How many lines of the listing below hold the word "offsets"? Answer with the number alone.
TASK INPUTS Block Start
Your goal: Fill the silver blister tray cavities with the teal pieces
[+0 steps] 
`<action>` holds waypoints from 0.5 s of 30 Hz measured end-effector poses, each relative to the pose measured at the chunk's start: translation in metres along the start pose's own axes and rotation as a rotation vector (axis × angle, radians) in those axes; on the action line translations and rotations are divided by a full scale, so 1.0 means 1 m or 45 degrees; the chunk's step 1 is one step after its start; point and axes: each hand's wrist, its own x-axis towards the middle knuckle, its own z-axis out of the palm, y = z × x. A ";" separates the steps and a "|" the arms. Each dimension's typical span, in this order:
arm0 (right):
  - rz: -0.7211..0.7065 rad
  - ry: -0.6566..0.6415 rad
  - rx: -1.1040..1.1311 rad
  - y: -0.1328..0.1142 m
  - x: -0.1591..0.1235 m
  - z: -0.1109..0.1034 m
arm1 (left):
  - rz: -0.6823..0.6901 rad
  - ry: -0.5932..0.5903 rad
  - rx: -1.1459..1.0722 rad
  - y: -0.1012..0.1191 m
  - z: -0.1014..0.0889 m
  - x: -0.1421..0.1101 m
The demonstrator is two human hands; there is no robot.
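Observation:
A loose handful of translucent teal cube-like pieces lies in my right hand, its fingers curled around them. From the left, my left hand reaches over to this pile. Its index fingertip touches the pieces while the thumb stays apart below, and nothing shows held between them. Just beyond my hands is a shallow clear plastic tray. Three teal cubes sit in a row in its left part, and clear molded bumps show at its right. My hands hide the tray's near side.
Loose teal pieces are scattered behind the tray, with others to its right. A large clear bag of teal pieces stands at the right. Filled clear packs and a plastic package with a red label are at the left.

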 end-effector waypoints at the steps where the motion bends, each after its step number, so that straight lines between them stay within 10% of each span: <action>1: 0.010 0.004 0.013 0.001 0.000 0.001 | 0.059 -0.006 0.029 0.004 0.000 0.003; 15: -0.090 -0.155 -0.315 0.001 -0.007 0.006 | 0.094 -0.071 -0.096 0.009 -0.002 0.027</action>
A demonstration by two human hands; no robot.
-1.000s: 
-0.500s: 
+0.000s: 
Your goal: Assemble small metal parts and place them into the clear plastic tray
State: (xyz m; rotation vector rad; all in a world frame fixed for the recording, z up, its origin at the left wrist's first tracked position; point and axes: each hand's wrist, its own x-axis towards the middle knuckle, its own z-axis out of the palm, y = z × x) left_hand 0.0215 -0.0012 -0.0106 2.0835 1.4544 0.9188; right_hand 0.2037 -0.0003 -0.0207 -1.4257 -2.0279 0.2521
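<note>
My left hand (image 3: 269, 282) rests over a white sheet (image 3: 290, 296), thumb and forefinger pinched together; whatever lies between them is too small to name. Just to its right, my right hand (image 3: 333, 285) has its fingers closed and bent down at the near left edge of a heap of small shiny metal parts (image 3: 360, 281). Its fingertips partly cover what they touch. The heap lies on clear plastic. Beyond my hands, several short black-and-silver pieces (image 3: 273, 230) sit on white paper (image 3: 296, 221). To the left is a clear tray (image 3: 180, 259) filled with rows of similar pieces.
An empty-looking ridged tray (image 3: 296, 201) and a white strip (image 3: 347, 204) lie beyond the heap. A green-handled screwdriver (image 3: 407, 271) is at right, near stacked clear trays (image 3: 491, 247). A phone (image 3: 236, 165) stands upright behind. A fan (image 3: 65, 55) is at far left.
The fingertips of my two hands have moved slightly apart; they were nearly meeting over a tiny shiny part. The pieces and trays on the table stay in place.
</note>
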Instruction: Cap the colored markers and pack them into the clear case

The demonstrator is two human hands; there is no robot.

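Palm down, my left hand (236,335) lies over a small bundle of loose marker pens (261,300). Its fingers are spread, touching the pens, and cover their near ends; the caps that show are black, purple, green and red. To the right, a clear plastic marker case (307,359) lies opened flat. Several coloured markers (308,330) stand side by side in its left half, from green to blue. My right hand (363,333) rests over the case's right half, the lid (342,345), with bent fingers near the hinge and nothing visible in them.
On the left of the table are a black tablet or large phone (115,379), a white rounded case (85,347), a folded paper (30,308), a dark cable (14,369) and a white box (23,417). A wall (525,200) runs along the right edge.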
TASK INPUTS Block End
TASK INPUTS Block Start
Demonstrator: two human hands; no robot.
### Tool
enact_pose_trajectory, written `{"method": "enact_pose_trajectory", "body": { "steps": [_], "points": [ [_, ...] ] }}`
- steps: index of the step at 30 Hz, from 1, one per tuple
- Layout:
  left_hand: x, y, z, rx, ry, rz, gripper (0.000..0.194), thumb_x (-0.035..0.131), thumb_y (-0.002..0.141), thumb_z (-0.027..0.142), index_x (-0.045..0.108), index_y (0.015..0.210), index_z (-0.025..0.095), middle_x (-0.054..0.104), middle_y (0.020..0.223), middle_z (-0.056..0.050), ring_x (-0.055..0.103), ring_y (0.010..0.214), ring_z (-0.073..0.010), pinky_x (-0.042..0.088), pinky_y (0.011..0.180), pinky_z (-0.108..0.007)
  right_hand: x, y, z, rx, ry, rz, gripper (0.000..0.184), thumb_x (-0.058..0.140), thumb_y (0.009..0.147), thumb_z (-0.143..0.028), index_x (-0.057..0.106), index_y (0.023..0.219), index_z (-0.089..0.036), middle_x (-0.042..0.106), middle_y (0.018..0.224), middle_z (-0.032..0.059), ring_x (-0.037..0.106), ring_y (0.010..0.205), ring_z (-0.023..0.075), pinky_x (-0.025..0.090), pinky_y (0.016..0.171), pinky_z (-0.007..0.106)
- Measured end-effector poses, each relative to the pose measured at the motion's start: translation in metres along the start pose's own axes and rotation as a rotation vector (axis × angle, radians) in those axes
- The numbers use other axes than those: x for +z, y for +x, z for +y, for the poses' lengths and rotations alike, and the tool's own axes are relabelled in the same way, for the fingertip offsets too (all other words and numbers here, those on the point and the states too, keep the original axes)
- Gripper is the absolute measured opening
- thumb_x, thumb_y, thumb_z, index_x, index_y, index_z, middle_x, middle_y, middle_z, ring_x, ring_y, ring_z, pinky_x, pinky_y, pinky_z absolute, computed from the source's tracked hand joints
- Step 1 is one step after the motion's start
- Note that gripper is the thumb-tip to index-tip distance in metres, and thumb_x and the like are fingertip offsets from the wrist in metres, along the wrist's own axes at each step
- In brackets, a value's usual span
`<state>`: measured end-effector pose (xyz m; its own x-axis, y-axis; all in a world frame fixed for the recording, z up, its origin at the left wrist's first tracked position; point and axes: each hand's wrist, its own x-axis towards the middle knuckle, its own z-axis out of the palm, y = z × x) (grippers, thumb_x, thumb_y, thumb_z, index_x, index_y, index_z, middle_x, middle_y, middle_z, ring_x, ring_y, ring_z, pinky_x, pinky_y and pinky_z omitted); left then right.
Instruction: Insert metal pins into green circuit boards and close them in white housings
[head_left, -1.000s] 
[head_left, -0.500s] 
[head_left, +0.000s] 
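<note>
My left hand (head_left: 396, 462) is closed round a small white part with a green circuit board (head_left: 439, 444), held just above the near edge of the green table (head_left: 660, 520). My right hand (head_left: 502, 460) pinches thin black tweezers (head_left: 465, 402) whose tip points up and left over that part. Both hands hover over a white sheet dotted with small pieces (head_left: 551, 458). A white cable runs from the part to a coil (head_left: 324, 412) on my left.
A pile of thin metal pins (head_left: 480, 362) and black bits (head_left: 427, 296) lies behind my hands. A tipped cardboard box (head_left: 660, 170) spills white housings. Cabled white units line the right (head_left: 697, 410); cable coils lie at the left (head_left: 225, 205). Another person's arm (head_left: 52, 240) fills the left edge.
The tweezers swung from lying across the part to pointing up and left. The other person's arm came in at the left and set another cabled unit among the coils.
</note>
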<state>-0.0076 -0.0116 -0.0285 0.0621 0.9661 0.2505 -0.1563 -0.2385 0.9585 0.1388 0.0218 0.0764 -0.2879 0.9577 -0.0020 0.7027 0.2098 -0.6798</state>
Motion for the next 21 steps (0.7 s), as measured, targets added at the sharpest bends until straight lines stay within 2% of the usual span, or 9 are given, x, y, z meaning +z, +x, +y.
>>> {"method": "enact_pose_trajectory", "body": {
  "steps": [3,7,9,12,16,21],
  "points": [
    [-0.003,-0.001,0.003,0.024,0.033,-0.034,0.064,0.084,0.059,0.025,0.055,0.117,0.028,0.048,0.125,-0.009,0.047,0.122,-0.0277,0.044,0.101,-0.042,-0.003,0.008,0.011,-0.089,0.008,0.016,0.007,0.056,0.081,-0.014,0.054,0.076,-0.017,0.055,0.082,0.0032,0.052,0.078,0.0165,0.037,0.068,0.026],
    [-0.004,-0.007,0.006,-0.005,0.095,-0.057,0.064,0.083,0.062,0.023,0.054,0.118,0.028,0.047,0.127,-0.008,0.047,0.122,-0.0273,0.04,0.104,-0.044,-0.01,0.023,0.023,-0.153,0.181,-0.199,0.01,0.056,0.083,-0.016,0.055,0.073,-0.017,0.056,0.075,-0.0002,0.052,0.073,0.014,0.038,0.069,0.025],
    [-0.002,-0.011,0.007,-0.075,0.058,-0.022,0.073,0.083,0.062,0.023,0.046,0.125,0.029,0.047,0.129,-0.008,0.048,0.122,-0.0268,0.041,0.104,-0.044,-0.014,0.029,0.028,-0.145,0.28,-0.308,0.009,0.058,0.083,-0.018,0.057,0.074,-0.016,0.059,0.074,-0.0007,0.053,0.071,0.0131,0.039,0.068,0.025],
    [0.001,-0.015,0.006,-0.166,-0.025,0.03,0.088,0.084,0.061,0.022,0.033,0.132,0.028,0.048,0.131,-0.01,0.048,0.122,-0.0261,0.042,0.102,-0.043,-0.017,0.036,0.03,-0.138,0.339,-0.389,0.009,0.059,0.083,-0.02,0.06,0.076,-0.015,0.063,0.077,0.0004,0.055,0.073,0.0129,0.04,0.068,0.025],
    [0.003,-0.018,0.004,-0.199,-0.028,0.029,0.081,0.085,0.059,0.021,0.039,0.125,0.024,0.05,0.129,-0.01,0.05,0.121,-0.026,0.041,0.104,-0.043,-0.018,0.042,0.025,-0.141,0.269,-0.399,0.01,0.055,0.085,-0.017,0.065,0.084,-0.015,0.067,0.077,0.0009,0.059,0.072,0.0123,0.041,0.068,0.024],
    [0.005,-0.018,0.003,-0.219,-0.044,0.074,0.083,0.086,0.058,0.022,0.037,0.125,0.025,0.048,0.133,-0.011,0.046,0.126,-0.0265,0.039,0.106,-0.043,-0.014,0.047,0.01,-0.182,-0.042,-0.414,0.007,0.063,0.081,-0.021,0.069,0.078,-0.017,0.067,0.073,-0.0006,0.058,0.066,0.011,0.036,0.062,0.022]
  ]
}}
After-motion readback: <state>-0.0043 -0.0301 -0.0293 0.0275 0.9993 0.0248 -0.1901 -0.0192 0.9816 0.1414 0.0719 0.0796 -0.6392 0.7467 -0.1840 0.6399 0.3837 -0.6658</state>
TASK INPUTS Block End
● RESULT
2